Seçimle gelenin seçimle gitmesi gerektiğini belirten Sayın Genel Başkanımız Kemal Kılıçdaroğlu’nun çağrısı üzerine toplanan Parti Meclisi’nde hazırlanan ve kamuoyuna açıklanan bildiri bazı kesimleri rahatsız etti. Her nedense yaptıkları önüne konulanlar, saman altından su yürütenler foyası ortaya çıktığı için duruma ateş püskürdü. Bizi PKK ile işbirliğiyle suçlayanlar, toplumda algı yaratmaya çalışanlar geçmişte yaptıklarını unutur oldu. Aslında bildiri, açıklama bir durum değerlendirmesi, iktidarın şimdiye kadar yozlaşmış iradesinin apaçık yüzüne vurulmasıydı. Çünkü onlar, bu durumun ortaya çıkmasından rahatsız oldular. Şehitlerimizin sorumlusu olmalarına rağmen cenazelerde en ön saflarda timsah gözyaşı dökenler, “analar ağlamasın” diyerek başlattıkları süreci sabote edenler yine bunlardan başkası değildi.  Yine analar ağladı, kan döküldü, ocaklara ateş düştü.  Geride gözü yaşlı eşler, kimsesiz evlatlar, yetimler ve öksüzler kaldı.

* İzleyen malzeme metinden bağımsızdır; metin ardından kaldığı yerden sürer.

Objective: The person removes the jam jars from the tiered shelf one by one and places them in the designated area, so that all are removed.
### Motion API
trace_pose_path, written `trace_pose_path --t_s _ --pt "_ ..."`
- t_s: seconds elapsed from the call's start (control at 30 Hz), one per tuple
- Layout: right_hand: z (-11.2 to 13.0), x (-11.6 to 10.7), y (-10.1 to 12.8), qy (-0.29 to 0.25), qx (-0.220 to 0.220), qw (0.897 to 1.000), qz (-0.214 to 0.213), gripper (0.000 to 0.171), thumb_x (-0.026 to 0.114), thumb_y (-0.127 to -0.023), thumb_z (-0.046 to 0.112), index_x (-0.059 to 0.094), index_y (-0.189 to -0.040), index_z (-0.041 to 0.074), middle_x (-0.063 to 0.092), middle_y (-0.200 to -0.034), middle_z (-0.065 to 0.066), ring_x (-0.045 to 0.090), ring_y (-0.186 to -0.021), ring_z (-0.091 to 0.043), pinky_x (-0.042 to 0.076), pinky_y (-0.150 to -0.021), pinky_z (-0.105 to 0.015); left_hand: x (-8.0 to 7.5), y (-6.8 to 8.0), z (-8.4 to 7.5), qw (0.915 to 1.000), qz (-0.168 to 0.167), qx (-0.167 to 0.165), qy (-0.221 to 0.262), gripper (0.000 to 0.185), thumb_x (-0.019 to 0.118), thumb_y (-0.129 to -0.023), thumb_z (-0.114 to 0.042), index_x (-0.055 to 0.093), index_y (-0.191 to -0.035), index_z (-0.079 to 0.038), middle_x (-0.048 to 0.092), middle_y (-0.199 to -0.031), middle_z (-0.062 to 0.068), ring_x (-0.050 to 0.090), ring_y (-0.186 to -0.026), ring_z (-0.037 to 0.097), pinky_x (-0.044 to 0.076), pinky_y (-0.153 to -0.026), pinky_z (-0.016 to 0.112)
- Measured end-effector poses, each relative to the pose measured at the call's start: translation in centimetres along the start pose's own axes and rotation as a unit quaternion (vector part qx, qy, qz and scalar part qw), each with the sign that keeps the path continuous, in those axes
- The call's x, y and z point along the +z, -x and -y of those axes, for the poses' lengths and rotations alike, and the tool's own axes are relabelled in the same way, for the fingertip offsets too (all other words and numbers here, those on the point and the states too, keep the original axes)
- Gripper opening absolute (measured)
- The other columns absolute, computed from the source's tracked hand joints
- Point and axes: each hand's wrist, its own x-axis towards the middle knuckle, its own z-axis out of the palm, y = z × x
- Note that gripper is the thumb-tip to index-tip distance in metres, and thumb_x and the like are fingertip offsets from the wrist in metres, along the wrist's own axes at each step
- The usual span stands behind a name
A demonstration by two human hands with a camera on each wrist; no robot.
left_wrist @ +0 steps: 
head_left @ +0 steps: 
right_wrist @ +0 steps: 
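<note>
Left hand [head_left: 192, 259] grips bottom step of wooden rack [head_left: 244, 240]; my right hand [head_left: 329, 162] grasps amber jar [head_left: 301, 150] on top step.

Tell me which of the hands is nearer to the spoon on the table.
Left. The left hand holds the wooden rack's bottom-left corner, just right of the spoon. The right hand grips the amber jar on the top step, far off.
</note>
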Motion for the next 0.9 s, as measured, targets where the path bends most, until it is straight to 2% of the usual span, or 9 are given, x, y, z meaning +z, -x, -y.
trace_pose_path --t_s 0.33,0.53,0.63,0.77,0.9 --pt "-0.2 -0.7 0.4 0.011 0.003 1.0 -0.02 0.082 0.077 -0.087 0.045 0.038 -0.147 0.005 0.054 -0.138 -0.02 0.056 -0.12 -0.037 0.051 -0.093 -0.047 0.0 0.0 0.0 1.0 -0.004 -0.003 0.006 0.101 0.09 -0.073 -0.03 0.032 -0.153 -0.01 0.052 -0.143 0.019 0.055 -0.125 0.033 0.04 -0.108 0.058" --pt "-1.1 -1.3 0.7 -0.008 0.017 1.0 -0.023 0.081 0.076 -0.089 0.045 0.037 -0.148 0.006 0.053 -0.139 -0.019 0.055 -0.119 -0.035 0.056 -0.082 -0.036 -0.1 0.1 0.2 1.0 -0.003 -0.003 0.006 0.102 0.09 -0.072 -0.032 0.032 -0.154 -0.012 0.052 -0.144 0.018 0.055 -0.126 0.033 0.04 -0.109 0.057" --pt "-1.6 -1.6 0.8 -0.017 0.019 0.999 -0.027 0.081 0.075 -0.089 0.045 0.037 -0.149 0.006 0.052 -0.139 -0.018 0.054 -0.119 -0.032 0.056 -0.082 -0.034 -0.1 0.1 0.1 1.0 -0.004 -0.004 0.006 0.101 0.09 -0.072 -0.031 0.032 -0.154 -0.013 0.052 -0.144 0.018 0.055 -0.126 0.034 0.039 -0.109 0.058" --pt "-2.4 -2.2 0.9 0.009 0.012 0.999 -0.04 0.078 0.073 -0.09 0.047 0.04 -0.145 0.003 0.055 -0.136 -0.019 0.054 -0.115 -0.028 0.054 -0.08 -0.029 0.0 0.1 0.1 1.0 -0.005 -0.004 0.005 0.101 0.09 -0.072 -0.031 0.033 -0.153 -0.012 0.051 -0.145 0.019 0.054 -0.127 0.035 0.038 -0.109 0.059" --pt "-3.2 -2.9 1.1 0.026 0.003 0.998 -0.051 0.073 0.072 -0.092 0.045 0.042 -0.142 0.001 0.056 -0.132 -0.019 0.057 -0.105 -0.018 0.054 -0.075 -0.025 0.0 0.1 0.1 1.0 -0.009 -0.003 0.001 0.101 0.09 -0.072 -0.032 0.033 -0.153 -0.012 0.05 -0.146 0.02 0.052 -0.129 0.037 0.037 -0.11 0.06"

14 yıllık iktidarları boyunca aynı yolun yolcusu olanlar yani AKP-FETÖ yapısı suç ortaklıkları bozulunca bağırmaya başladı.  15 Temmuz darbe girişiminden sonra kendi içlerine yönelik siyasi uzantıları arama çalışmasına bile gerek duymayanlar başkalarını suçlar hale geldi. Fethullah Gülen’e methiyeler dizenler kürsülerden ‘ne olur artık dön’ diye yalvaranlar, ‘ne istedilerse verdik’ diyenler şimdi sözlerini hatırlamaz oldu. Biz o zaman da Gazi Mustafa Kemal Atatürk’ün, ‘Türkiye Cumhuriyeti şeyhler, dervişler, müritler, meczuplar memleketi olamaz. En doğru, en hakiki tarikat, medeniyet tarikatıdır’ sözlerini hatırlattık.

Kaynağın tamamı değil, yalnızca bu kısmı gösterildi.